Extracted data entries:
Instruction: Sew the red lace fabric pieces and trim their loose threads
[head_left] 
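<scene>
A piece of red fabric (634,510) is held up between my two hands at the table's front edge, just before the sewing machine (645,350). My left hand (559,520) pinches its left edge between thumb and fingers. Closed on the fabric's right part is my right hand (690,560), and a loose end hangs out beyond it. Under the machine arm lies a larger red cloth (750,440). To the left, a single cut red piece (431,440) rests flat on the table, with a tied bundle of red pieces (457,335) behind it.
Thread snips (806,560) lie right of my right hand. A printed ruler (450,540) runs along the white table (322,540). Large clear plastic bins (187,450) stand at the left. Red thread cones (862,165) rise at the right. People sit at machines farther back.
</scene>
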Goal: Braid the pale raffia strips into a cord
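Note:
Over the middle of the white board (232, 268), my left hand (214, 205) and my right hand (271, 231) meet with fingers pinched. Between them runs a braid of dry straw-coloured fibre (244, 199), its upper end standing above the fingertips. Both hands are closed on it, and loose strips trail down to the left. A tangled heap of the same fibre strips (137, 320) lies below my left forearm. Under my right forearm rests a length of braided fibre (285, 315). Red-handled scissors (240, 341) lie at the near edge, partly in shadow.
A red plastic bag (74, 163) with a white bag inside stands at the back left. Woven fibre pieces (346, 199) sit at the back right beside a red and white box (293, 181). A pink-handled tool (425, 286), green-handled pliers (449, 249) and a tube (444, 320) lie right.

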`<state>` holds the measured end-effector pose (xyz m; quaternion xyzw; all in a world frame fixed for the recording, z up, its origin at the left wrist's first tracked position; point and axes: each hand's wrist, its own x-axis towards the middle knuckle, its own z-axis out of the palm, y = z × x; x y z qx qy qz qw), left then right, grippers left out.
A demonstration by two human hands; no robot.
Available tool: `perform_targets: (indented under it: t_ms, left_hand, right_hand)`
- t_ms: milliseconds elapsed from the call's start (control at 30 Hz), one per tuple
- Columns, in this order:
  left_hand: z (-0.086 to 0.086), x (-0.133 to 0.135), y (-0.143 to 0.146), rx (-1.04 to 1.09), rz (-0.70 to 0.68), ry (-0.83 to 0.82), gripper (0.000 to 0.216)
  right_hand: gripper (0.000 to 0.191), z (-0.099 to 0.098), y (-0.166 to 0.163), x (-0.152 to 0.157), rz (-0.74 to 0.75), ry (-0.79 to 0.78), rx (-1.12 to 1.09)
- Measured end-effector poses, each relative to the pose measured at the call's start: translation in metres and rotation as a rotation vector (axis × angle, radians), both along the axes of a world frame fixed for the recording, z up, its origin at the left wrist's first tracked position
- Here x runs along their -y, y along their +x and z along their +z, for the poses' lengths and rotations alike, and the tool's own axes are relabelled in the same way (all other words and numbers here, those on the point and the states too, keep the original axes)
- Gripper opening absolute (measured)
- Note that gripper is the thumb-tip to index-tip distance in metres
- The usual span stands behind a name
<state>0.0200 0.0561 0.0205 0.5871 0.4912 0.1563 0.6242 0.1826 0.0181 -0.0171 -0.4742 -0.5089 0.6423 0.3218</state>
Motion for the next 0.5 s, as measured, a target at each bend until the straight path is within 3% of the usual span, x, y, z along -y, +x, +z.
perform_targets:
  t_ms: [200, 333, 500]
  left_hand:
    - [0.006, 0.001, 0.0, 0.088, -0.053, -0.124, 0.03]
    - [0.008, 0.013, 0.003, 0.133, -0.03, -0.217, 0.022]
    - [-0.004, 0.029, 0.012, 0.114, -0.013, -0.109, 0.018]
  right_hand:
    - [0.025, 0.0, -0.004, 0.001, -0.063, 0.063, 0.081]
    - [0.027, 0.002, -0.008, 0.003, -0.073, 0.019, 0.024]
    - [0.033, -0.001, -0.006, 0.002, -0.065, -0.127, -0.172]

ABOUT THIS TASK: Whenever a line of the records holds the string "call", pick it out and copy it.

YOUR SOLUTION:
- t_ms: milliseconds elapsed from the call's start (control at 30 Hz), one per tuple
- Measured end-effector poses, each relative to the pose measured at the call's start: translation in metres and rotation as a rotation vector (axis × angle, radians), both along the axes of a world frame fixed for the recording, z up, its origin at the left wrist's first tracked position

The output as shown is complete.